Scan the records below for the word "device" and give only the number of lines that hold it.

----

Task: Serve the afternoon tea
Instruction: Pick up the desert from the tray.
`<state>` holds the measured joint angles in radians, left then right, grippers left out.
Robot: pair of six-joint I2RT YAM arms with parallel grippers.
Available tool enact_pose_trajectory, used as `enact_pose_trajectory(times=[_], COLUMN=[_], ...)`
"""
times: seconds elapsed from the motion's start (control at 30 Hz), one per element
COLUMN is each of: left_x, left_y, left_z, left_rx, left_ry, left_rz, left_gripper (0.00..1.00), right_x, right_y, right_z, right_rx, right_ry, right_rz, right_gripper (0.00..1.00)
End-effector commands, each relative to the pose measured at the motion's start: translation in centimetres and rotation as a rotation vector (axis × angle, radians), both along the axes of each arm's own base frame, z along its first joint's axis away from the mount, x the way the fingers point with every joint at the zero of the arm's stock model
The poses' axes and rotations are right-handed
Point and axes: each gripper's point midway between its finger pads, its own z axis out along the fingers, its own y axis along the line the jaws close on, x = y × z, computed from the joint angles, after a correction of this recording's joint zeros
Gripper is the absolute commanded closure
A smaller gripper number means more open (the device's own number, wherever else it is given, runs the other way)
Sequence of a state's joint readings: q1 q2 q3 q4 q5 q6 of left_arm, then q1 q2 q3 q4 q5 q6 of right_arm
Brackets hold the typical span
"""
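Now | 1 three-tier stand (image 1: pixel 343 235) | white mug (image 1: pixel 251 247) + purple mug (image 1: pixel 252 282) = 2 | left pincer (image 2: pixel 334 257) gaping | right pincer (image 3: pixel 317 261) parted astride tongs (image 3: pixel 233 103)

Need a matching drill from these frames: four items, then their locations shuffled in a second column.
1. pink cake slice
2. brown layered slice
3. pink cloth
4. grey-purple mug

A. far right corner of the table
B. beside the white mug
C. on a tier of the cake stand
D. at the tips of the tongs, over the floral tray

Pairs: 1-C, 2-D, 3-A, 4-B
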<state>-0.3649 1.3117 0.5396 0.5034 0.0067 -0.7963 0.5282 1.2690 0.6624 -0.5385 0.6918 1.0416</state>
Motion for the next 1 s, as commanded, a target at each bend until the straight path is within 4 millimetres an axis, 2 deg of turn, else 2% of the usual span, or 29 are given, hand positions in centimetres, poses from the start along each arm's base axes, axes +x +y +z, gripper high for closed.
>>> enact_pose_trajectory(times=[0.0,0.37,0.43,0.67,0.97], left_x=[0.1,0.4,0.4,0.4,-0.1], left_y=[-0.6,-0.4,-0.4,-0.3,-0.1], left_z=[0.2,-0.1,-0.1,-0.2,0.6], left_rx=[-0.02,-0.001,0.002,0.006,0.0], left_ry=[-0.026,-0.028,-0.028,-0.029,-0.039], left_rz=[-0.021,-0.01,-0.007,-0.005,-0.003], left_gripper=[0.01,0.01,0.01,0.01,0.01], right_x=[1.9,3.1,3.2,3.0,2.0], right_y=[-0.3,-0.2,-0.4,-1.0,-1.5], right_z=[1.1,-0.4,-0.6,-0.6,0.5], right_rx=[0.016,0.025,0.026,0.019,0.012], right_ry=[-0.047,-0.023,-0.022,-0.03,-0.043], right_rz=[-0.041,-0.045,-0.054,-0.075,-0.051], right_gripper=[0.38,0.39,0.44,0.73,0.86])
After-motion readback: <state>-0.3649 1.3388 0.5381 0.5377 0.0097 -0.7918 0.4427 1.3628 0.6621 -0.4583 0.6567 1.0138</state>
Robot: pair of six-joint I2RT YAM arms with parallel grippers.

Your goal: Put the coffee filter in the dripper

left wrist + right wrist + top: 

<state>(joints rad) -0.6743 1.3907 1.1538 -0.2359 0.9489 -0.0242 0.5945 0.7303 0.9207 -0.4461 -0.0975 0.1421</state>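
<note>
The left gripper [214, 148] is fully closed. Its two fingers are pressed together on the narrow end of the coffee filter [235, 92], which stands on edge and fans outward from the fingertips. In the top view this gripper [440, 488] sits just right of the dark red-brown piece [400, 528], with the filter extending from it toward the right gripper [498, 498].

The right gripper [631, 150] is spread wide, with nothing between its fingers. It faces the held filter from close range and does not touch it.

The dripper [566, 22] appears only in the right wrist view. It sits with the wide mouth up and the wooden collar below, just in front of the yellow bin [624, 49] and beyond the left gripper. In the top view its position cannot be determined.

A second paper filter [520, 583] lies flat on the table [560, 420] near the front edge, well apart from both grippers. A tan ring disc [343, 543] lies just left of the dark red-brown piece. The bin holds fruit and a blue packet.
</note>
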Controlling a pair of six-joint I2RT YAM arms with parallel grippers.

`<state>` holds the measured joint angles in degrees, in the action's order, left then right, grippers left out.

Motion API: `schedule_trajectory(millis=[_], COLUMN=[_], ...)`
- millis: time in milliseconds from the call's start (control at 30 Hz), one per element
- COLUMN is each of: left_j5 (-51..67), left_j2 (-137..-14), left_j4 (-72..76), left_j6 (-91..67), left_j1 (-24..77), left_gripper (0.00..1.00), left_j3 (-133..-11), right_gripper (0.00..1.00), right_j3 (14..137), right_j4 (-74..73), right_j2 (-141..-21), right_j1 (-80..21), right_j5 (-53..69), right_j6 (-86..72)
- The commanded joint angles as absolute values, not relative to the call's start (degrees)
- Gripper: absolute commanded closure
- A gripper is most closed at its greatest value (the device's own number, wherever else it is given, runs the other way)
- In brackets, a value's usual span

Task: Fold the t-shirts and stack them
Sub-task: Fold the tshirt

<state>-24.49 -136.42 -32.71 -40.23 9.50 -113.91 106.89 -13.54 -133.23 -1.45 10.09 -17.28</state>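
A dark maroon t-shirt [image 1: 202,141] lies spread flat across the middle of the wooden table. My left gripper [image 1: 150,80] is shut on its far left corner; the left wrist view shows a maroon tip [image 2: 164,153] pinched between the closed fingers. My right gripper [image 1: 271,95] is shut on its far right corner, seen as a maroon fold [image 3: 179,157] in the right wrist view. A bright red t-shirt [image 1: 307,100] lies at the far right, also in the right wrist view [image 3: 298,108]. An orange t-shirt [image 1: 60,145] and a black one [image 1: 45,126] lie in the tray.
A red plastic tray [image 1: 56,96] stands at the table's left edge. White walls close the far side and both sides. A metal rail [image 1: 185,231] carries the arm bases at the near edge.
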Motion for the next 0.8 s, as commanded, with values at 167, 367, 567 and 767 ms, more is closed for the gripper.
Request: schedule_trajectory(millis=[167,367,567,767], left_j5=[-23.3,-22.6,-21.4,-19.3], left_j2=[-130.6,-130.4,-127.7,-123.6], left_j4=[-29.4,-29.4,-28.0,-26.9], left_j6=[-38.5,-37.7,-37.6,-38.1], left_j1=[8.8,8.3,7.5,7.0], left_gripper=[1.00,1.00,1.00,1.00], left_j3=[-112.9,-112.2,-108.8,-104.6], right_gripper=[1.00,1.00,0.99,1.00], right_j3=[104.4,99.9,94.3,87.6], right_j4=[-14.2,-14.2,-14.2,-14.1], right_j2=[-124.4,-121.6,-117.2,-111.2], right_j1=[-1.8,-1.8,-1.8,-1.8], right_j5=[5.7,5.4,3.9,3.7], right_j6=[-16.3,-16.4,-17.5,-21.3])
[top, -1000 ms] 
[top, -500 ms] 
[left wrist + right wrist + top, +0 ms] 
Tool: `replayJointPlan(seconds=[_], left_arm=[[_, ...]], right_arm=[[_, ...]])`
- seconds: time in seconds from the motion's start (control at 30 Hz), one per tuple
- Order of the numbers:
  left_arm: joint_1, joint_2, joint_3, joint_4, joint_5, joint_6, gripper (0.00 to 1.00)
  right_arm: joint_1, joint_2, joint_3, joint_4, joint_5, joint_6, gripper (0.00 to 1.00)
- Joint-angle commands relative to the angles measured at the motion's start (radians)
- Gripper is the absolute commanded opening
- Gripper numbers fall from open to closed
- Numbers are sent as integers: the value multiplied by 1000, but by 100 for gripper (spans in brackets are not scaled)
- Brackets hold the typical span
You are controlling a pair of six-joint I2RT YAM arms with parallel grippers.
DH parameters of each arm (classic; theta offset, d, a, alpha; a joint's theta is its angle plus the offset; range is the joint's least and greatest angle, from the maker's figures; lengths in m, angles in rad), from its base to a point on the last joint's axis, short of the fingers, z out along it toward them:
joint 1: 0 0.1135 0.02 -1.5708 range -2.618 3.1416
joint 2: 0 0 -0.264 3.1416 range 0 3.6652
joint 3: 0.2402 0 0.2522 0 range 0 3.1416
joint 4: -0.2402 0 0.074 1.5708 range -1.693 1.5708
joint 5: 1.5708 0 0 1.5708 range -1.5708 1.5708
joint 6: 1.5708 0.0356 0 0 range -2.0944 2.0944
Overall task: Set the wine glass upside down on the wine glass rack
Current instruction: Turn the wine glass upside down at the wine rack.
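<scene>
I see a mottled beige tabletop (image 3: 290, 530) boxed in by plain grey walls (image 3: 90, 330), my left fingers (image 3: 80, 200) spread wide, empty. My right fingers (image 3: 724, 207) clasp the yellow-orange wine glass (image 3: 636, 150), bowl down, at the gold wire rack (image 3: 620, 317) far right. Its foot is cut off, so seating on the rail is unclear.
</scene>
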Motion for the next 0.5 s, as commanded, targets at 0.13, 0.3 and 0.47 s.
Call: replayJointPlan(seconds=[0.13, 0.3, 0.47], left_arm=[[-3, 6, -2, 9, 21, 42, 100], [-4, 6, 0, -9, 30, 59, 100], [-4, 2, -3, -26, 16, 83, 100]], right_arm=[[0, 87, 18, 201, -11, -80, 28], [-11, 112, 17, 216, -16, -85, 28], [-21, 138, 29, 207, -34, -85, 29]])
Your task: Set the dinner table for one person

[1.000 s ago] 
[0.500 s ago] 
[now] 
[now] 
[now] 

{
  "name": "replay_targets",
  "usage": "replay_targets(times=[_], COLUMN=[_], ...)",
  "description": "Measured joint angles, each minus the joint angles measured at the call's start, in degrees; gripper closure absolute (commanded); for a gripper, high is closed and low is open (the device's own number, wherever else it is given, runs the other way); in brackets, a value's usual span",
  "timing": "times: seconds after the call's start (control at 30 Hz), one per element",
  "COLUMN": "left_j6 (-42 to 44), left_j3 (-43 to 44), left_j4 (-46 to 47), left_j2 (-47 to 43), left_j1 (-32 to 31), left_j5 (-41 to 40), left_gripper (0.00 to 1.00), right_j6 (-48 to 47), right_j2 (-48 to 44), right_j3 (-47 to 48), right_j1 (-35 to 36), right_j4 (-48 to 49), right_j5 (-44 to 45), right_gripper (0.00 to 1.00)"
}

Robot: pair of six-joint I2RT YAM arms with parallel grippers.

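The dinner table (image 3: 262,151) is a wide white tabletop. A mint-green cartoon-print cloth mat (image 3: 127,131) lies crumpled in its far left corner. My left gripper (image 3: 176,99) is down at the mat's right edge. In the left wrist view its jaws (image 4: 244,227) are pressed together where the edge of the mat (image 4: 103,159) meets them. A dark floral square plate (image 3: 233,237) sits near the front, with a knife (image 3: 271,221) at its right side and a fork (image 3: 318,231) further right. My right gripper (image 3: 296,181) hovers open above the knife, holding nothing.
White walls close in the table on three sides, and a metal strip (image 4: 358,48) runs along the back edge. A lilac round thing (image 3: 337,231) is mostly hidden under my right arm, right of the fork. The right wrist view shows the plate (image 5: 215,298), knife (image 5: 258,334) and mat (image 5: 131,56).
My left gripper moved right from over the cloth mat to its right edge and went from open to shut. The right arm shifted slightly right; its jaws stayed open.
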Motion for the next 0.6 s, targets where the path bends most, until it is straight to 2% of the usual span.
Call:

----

_Result of the task_
3